▶ Instructions for the task
Copy out each line of the material exactly. Pictures do not belong in the copy.

▶ Collected material
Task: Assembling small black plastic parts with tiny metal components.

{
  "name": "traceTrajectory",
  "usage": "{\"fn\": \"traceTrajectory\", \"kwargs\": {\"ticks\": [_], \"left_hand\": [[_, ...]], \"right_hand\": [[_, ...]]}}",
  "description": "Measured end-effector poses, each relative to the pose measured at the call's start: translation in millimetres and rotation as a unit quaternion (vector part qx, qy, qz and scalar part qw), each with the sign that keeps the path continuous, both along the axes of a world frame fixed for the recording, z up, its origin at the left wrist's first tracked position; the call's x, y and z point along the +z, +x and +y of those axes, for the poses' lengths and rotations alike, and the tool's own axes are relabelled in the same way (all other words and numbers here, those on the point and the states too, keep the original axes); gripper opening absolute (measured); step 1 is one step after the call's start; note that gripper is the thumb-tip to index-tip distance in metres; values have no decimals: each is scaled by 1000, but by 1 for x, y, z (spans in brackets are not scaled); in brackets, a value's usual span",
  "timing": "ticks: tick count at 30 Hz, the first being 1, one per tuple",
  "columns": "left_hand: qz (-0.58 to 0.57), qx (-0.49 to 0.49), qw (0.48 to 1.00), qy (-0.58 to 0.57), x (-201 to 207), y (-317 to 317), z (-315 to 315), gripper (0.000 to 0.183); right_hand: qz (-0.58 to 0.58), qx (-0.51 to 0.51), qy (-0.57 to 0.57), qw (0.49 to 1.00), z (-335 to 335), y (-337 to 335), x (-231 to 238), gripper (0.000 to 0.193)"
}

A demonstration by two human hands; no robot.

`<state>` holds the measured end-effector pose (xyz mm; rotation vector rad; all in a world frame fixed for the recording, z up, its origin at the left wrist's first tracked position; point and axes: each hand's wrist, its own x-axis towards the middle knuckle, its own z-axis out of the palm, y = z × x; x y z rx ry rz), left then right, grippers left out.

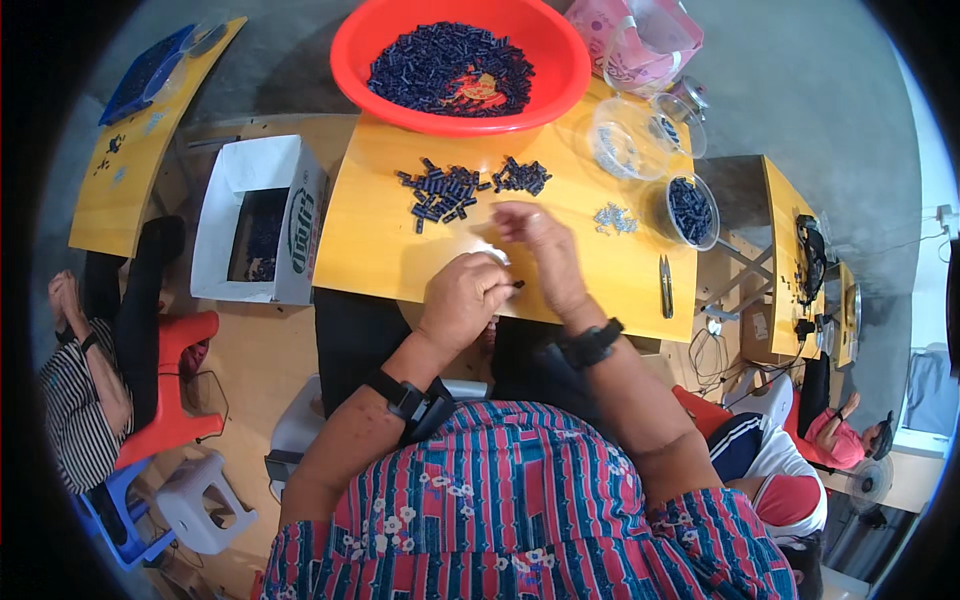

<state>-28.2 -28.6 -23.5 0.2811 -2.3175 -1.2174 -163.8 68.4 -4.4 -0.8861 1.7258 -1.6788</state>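
My left hand [463, 297] is closed near the table's front edge, with a small black tubular piece [518, 284] poking out from between thumb and fingers. A bit of something white [497, 256] shows by its knuckles; I cannot make out what it is. Just to the right and farther in, my right hand [541, 243] has its fingers bent together, and whatever they hold is hidden. Beyond the hands lie a larger heap of dark tubular pieces [441, 191] and a smaller heap of short dark pieces [522, 176]. Small clear or silvery parts [615, 218] lie to the right.
A red basin [345, 62] of dark pieces stands at the table's far edge. Right of it are a pink bag [660, 40], clear tubs [627, 135] and a tub of dark pieces [691, 210]. Thread snips [666, 287] lie front right. A white box [225, 200] is left.
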Motion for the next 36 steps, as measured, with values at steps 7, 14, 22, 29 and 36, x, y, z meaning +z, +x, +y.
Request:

▶ The completed task
Task: Assembling small black plastic parts with tiny metal components.

{
  "name": "traceTrajectory",
  "usage": "{\"fn\": \"traceTrajectory\", \"kwargs\": {\"ticks\": [_], \"left_hand\": [[_, ...]], \"right_hand\": [[_, ...]]}}",
  "description": "Measured end-effector poses, each relative to the pose measured at the call's start: translation in millimetres and rotation as a unit quaternion (vector part qx, qy, qz and scalar part qw), each with the sign that keeps the path continuous, both along the axes of a world frame fixed for the recording, z up, its origin at the left wrist's first tracked position; the call's x, y and z point along the +z, +x and +y of those axes, for the poses' lengths and rotations alike, and the tool's own axes are relabelled in the same way (all other words and numbers here, those on the point and the states too, keep the original axes); gripper opening absolute (measured); step 1 is one step after the call's start; note that gripper is the thumb-tip to index-tip distance in metres; values have no decimals: each is scaled by 1000, but by 1 for x, y, z (spans in brackets are not scaled); in brackets, a value's usual span",
  "timing": "ticks: tick count at 30 Hz, the first being 1, one per tuple",
  "columns": "left_hand: qz (-0.58 to 0.57), qx (-0.49 to 0.49), qw (0.48 to 1.00), qy (-0.58 to 0.57), x (-201 to 207), y (-317 to 317), z (-315 to 315), gripper (0.000 to 0.183); right_hand: qz (-0.58 to 0.58), qx (-0.51 to 0.51), qy (-0.57 to 0.57), qw (0.49 to 1.00), z (-335 to 335), y (-337 to 335), x (-231 to 238), gripper (0.000 to 0.193)"
}

A demonstration by two human hands; no robot.

`<state>` holds the measured end-effector pose (xyz mm; rotation vector rad; all in a world frame fixed for the recording, z up, its origin at the left wrist's first tracked position; point and axes: each hand's wrist, its own x-axis towards the middle knuckle, its own z-axis out of the palm, y = z × x; x y z rx ry rz), left then right, grippers left out.


<state>-28.2 -28.6 -23.5 0.2811 -2.3175 -1.2174 -163.8 68.4 -4.4 -0.8861 1.7258 -1.6788</state>
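My left hand [463, 297] is closed near the table's front edge, with a small black tubular piece [518, 284] poking out from between thumb and fingers. A bit of something white [497, 256] shows by its knuckles; I cannot make out what it is. Just to the right and farther in, my right hand [541, 243] has its fingers bent together, and whatever they hold is hidden. Beyond the hands lie a larger heap of dark tubular pieces [441, 191] and a smaller heap of short dark pieces [522, 176]. Small clear or silvery parts [615, 218] lie to the right.
A red basin [345, 62] of dark pieces stands at the table's far edge. Right of it are a pink bag [660, 40], clear tubs [627, 135] and a tub of dark pieces [691, 210]. Thread snips [666, 287] lie front right. A white box [225, 200] is left.
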Motion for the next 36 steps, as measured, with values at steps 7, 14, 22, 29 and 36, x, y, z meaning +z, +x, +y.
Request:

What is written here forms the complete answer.